To do:
When copying the data below, keep only the lines from the one with "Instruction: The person" through the one with "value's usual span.", word for word, and skip the pictures.

Recorded data:
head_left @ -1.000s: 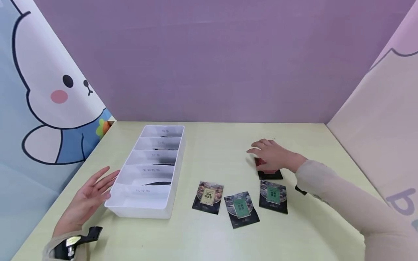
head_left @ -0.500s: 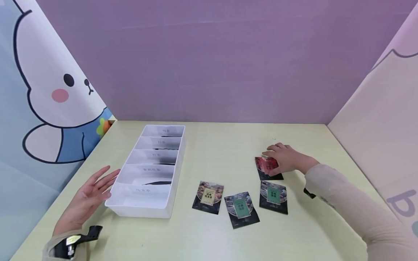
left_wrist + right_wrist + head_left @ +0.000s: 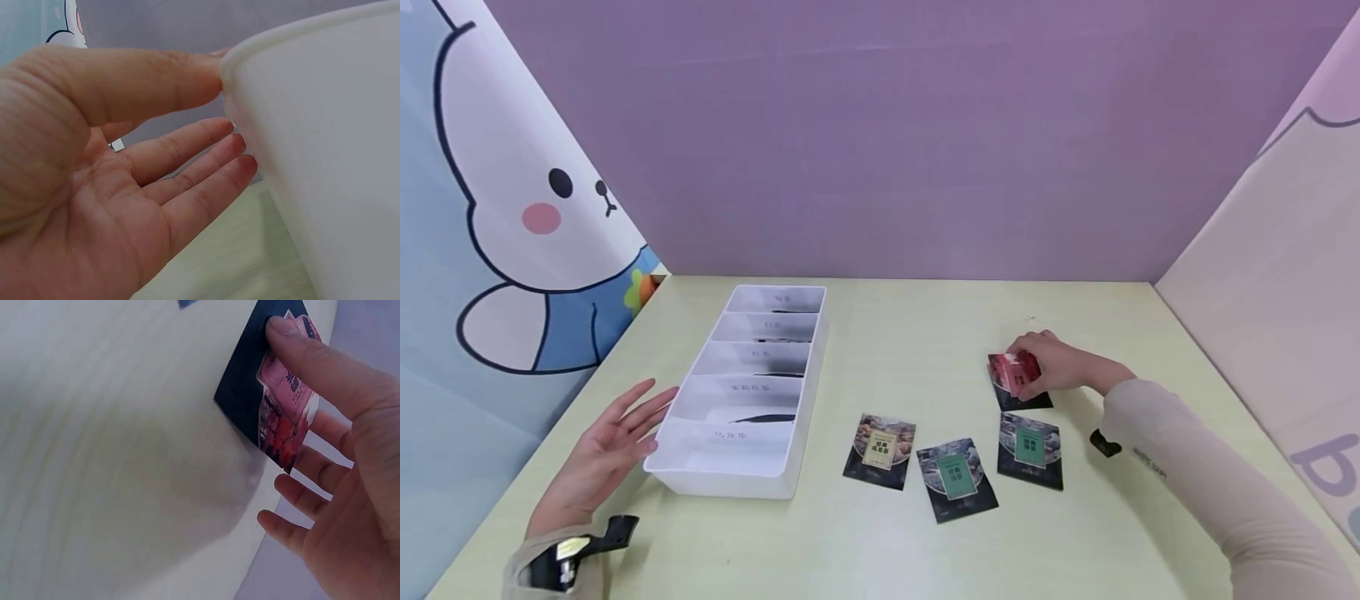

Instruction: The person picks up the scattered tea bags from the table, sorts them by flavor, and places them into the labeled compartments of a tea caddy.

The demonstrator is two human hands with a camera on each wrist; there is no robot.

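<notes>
Right fingers [image 3: 322, 469] pinching thin rectangular red-and-black packet [image 3: 290, 394], left fingers [image 3: 203, 203] straight against smooth white tray [image 3: 325, 137]

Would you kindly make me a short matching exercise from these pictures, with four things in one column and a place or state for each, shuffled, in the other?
Column one:
1. Left hand
2. Right hand
3. Tray
4. Yellow-labelled packet

Column two:
A. White, divided into five compartments
B. Lies flat on the table, with no hand on it
C. Pinches the red packet between thumb and fingers
D. Has its thumb at the tray's rim

Right pairs: 1-D, 2-C, 3-A, 4-B.
</notes>
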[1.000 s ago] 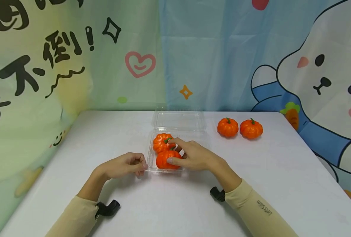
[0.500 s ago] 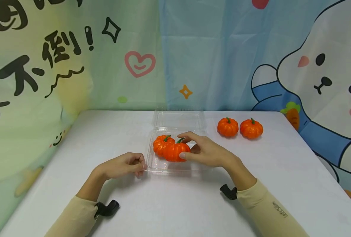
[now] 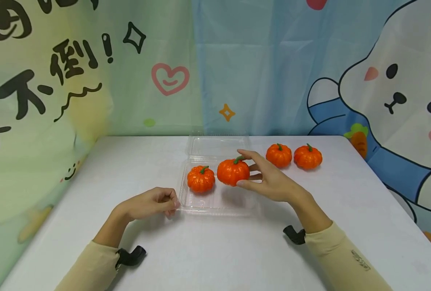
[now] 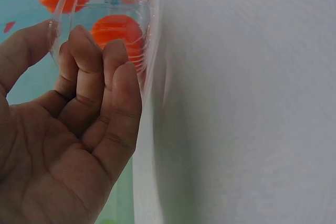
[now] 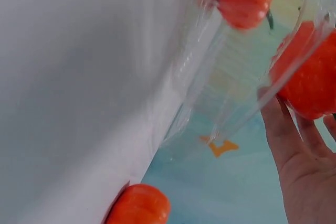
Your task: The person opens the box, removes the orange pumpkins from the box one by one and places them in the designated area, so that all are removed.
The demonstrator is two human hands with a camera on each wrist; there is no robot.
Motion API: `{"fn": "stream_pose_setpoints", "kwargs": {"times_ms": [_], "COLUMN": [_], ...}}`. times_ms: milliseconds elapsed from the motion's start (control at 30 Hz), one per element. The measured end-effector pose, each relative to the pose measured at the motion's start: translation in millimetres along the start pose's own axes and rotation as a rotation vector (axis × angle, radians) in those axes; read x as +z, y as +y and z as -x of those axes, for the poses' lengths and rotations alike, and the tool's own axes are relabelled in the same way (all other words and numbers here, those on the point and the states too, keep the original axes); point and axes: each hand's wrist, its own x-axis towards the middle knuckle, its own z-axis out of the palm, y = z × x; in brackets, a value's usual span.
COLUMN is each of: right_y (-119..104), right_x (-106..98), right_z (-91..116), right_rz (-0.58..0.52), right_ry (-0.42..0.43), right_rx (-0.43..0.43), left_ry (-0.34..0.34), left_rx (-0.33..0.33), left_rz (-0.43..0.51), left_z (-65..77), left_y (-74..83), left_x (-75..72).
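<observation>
Your left hand (image 3: pixel 153 204) pinches the clear box (image 3: pixel 208 209); your right hand (image 3: pixel 273 178) holds an orange pumpkin (image 3: pixel 231 173)

Your hands are well apart. The left has its thumb and fingertips on the rim at the box's near left corner. The right grips the pumpkin between thumb and fingers, over the right part of the box and off its floor, where a soft shadow falls. A second pumpkin (image 3: pixel 200 181) rests upright inside on the left, and the hinged lid (image 3: pixel 219 146) lies folded back, away from you.

You are at a broad white table (image 3: pixel 215 258), pale and smooth, with grey shadows under both your forearms. Near its far edge, to the right of the lid, a third pumpkin (image 3: pixel 278 155) and a fourth pumpkin (image 3: pixel 308 157) sit just beside each other, green stems up.

Behind the table hangs a printed cloth (image 3: pixel 259 72), yellow-green on your left, blue on your right, lightly creased. It carries bold black lettering (image 3: pixel 20 93), a smiling pink heart (image 3: pixel 169 83), a small orange star (image 3: pixel 227 112) and, at right, a large white cartoon animal (image 3: pixel 393 87) in blue, with a carrot (image 3: pixel 358 143) at its side. Your tan sleeves each end beside a black wrist device (image 3: pixel 131 256).
</observation>
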Motion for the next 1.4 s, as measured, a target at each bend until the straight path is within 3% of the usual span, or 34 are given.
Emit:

Answer:
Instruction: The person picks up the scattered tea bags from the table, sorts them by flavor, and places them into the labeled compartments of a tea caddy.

The demonstrator is two human hands with a camera on each wrist; there is no robot.

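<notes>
Right fingers [image 3: 322, 469] pinching thin rectangular red-and-black packet [image 3: 290, 394], left fingers [image 3: 203, 203] straight against smooth white tray [image 3: 325, 137]

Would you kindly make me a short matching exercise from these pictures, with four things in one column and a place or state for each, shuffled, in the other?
Column one:
1. Left hand
2. Right hand
3. Tray
4. Yellow-labelled packet

Column two:
A. White, divided into five compartments
B. Lies flat on the table, with no hand on it
C. Pinches the red packet between thumb and fingers
D. Has its thumb at the tray's rim

Right pairs: 1-D, 2-C, 3-A, 4-B.
</notes>
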[1.000 s ago] 
[0.500 s ago] 
[now] 
[now] 
[now] 
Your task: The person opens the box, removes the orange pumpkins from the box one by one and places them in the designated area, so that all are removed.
The demonstrator is two human hands with a camera on each wrist; there is no robot.
Motion API: `{"fn": "stream_pose_setpoints", "kwargs": {"times_ms": [_], "COLUMN": [_], ...}}`. times_ms: milliseconds elapsed from the motion's start (control at 30 Hz), one per element. The measured end-effector pose, each relative to the pose measured at the motion's start: translation in millimetres along the start pose's own axes and rotation as a rotation vector (axis × angle, radians) in those axes; read x as +z, y as +y and z as -x of those axes, for the poses' lengths and rotations alike, and the tool's own axes are relabelled in the same way (all other words and numbers here, those on the point and the states too, keep the original axes); point and axes: each hand's wrist, its own x-axis towards the middle knuckle, its own z-axis out of the palm, y = z × x; in brackets, a value's usual span.

The exercise has been fully answered.